Requirement: Each entry must be restated exactly as it appears.

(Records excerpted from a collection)
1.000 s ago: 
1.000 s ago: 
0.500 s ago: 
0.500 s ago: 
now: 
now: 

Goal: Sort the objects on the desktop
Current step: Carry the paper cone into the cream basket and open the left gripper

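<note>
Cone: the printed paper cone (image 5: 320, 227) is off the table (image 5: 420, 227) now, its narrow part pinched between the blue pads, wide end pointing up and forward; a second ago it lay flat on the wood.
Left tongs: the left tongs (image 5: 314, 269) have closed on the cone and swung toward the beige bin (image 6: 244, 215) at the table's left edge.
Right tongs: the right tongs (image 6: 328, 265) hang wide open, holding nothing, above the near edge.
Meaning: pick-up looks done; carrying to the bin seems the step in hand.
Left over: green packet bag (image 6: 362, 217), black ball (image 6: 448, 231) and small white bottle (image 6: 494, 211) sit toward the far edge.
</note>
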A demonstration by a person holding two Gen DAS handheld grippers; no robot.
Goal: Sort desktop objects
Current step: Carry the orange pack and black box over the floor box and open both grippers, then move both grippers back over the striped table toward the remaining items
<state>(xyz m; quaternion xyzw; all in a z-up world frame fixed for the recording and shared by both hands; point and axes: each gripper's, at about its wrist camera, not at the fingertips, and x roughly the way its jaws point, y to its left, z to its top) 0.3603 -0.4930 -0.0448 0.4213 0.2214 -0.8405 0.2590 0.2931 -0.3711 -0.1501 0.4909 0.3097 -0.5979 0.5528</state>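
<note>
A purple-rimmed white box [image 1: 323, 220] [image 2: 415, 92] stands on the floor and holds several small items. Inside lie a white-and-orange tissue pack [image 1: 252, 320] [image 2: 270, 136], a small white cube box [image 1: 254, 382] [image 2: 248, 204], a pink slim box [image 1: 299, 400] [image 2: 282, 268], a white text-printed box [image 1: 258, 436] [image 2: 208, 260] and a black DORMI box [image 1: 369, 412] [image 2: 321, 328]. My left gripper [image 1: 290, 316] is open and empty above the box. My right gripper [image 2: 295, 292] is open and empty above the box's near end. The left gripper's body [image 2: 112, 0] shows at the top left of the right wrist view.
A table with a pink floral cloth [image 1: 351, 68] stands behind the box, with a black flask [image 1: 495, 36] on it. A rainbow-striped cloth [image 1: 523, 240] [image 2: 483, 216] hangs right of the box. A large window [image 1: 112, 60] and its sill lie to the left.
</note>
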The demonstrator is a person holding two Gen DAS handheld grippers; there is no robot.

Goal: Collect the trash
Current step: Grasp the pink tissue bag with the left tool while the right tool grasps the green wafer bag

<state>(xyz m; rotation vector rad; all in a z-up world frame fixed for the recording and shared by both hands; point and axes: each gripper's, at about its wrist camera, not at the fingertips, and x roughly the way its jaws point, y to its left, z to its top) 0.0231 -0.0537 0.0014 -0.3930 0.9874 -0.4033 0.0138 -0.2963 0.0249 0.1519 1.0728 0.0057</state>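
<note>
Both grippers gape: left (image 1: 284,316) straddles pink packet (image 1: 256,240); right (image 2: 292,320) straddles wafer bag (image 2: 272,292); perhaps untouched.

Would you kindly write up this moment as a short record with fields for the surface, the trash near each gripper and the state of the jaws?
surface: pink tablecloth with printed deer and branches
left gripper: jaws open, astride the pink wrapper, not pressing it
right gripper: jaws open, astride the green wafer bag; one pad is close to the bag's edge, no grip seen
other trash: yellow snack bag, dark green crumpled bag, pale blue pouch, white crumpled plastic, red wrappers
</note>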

Answer for this exercise:
1.000 s ago: 
1.000 s ago: 
0.500 s ago: 
0.500 s ago: 
now: 
now: 

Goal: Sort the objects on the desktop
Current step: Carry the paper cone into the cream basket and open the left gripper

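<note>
Cone: the printed paper cone (image 5: 320, 227) is off the table (image 5: 420, 227) now, its narrow part pinched between the blue pads, wide end pointing up and forward; a second ago it lay flat on the wood.
Left tongs: the left tongs (image 5: 314, 269) have closed on the cone and swung toward the beige bin (image 6: 244, 215) at the table's left edge.
Right tongs: the right tongs (image 6: 328, 265) hang wide open, holding nothing, above the near edge.
Meaning: pick-up looks done; carrying to the bin seems the step in hand.
Left over: green packet bag (image 6: 362, 217), black ball (image 6: 448, 231) and small white bottle (image 6: 494, 211) sit toward the far edge.
</note>
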A demonstration by a person holding two Gen DAS handheld grippers; no robot.
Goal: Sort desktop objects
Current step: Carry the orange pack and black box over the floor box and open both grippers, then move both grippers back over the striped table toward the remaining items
<state>(xyz m; quaternion xyzw; all in a z-up world frame fixed for the recording and shared by both hands; point and axes: each gripper's, at about its wrist camera, not at the fingertips, and x roughly the way its jaws point, y to its left, z to its top) 0.3603 -0.4930 -0.0448 0.4213 0.2214 -0.8405 0.2590 0.2931 -0.3711 -0.1501 0.4909 0.3097 -0.5979 0.5528</state>
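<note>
A purple-rimmed white box [image 1: 323, 220] [image 2: 415, 92] stands on the floor and holds several small items. Inside lie a white-and-orange tissue pack [image 1: 252, 320] [image 2: 270, 136], a small white cube box [image 1: 254, 382] [image 2: 248, 204], a pink slim box [image 1: 299, 400] [image 2: 282, 268], a white text-printed box [image 1: 258, 436] [image 2: 208, 260] and a black DORMI box [image 1: 369, 412] [image 2: 321, 328]. My left gripper [image 1: 290, 316] is open and empty above the box. My right gripper [image 2: 295, 292] is open and empty above the box's near end. The left gripper's body [image 2: 112, 0] shows at the top left of the right wrist view.
A table with a pink floral cloth [image 1: 351, 68] stands behind the box, with a black flask [image 1: 495, 36] on it. A rainbow-striped cloth [image 1: 523, 240] [image 2: 483, 216] hangs right of the box. A large window [image 1: 112, 60] and its sill lie to the left.
</note>
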The demonstrator is a person holding two Gen DAS handheld grippers; there is no robot.

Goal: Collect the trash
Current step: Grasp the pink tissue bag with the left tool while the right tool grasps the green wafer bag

<state>(xyz m; rotation vector rad; all in a z-up world frame fixed for the recording and shared by both hands; point and axes: each gripper's, at about its wrist camera, not at the fingertips, and x roughly the way its jaws point, y to its left, z to its top) 0.0231 -0.0537 0.0014 -0.3930 0.9874 -0.4033 0.0138 -0.2963 0.0249 0.1519 1.0728 0.0057</state>
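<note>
Both grippers gape: left (image 1: 284,316) straddles pink packet (image 1: 256,240); right (image 2: 292,320) straddles wafer bag (image 2: 272,292); perhaps untouched.

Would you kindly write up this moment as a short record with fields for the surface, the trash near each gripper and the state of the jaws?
surface: pink tablecloth with printed deer and branches
left gripper: jaws open, astride the pink wrapper, not pressing it
right gripper: jaws open, astride the green wafer bag; one pad is close to the bag's edge, no grip seen
other trash: yellow snack bag, dark green crumpled bag, pale blue pouch, white crumpled plastic, red wrappers
</note>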

The exercise requires nothing further.